_YOUR TASK_: Using the listing below, retype exactly the lines starting at the one with "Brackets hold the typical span" and ending at the one with "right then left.", and include both.

_EXERCISE MATERIALS_:
- - - - - - -

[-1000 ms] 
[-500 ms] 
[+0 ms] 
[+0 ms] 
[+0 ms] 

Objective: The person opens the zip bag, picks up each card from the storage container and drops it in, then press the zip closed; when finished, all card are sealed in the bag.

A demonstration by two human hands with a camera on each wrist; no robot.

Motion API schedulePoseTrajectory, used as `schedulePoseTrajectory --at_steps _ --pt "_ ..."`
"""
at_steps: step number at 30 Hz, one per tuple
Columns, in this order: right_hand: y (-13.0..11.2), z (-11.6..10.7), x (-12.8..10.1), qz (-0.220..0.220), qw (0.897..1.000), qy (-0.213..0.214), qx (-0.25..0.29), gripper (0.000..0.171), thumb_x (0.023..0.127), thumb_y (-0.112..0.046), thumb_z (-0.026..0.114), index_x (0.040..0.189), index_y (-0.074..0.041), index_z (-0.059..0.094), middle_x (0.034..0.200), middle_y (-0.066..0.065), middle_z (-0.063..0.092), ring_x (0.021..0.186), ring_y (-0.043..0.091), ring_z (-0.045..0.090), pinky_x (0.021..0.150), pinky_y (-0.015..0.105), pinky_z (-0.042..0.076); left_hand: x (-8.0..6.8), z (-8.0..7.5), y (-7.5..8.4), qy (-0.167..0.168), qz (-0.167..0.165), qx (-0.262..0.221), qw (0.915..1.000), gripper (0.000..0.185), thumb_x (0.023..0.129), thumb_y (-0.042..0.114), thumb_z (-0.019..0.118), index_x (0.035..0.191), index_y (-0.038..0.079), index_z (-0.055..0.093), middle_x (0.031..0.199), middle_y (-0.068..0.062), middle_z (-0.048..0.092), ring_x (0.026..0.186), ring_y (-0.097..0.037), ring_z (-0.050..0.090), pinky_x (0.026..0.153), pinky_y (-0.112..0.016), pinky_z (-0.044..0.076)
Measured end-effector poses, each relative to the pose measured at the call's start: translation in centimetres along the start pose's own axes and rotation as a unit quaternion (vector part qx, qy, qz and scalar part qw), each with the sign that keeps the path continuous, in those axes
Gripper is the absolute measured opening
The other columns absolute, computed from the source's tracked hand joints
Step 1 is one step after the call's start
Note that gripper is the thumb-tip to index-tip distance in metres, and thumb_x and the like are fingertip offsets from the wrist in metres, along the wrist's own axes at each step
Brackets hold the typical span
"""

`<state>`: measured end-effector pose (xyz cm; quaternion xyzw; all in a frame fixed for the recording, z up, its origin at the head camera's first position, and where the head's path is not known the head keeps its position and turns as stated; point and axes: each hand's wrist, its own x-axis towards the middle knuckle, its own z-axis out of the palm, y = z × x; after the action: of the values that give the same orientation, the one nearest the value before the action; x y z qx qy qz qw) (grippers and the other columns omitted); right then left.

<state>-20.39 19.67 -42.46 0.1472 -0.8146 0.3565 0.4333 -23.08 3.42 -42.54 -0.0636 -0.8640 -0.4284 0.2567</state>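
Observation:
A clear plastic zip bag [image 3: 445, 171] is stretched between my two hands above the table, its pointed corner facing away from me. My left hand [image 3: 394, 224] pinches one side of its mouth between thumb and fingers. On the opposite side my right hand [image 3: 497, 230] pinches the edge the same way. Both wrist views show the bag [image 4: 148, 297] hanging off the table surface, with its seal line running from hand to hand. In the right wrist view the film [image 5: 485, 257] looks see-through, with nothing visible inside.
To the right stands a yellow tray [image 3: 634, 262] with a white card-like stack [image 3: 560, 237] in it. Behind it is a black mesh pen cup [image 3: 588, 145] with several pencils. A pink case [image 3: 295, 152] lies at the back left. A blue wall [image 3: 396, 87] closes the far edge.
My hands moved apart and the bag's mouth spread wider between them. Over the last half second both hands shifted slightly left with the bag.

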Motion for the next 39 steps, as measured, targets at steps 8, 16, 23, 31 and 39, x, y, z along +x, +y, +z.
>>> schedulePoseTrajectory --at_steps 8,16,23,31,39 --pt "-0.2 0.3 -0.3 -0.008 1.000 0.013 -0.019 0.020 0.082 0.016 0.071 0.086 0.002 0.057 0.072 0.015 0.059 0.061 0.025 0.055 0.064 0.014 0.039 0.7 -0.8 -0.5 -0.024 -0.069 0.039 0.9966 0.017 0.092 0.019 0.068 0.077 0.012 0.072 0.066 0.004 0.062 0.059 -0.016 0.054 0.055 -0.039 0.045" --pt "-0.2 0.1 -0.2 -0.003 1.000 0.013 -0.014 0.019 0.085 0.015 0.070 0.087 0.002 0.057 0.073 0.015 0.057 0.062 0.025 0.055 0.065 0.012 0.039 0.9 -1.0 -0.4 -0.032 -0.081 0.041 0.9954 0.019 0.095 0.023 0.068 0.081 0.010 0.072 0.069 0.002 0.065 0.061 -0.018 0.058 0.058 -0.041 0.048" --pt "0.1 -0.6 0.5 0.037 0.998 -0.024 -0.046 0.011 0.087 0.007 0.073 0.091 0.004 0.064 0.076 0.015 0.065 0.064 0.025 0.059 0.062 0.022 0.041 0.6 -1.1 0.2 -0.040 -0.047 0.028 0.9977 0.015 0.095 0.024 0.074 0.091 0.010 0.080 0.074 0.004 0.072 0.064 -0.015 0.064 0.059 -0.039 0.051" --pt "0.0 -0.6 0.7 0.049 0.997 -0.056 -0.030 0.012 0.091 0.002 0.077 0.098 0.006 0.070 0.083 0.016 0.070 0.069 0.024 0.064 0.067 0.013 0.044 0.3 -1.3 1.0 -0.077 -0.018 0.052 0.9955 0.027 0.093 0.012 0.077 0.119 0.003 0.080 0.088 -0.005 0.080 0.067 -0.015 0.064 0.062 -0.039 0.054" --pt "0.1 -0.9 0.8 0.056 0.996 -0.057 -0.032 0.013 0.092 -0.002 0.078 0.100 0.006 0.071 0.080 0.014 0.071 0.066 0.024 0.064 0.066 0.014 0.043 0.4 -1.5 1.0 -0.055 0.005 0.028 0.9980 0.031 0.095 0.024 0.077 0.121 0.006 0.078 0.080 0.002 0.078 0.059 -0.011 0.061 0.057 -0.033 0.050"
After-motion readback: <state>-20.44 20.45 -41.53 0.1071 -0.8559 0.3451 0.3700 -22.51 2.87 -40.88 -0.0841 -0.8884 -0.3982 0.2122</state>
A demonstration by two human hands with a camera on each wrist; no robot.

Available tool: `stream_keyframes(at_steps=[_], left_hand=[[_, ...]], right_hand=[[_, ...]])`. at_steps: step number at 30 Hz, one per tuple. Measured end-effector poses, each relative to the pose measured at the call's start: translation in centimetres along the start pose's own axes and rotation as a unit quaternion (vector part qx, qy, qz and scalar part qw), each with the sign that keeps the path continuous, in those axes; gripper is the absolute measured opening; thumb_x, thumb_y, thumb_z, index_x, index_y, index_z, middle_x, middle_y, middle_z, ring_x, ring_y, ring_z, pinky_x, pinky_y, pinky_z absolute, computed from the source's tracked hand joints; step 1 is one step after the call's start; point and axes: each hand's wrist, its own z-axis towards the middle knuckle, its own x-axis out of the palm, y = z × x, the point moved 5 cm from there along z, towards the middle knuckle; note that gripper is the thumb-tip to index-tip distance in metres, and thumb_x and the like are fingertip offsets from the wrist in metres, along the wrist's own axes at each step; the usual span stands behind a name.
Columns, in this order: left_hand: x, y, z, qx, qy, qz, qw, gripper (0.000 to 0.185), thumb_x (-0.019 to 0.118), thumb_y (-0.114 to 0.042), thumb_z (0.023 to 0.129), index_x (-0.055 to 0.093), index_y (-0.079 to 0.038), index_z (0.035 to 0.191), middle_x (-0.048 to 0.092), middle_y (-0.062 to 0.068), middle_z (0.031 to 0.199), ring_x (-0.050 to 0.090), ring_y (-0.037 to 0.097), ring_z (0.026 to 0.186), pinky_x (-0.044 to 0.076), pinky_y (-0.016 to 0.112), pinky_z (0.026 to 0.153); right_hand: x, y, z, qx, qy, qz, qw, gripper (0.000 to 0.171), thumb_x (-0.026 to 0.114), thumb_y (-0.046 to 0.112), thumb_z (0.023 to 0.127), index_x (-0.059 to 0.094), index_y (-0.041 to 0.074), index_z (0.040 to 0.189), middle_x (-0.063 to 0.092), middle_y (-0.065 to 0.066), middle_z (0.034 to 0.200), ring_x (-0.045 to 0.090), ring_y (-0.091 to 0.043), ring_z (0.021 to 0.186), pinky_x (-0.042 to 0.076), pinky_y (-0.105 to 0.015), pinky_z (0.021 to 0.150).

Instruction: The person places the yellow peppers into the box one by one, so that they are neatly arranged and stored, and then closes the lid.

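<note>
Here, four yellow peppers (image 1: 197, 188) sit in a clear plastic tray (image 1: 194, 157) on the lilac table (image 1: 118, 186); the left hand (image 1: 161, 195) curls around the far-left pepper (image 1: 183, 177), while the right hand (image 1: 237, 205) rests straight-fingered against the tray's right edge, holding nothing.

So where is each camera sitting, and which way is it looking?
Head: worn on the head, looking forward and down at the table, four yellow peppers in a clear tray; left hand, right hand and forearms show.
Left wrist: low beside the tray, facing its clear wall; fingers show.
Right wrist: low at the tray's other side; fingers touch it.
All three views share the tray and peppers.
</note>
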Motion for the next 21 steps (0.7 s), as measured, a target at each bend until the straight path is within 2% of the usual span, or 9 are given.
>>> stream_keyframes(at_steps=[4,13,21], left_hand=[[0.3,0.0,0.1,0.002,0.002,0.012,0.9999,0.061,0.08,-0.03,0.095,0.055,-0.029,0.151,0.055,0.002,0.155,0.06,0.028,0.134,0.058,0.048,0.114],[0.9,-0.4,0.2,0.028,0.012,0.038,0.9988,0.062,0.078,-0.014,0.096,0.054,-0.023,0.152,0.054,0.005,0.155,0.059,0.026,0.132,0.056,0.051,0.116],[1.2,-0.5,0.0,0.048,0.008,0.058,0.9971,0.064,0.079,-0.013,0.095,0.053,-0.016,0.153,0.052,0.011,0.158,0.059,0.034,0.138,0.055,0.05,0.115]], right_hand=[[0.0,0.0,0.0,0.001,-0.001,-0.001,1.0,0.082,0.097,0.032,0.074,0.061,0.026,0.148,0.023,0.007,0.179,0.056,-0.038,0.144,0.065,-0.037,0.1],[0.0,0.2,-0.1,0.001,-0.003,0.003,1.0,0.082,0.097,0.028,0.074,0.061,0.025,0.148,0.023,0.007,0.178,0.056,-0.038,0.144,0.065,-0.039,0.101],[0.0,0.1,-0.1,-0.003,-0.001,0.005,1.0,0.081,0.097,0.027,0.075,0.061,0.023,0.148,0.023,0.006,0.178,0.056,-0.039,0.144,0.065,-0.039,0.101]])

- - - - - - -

_YOUR SOLUTION_:
Brackets hold the typical span
"""

`<state>`: measured end-effector pose (xyz cm; quaternion xyzw; all in a frame fixed for the recording, z up, its origin at the head camera's first position, and where the head's path is not known the head keeps its position and turns as stated; point and axes: each hand's wrist, its own x-axis towards the middle knuckle, its own z-axis out of the palm, y = z × x; after the action: of the values that give the same orientation, the one nearest the value before the action; x y z qx qy qz qw) (grippers and the other columns omitted); right then left.

The answer is now complete.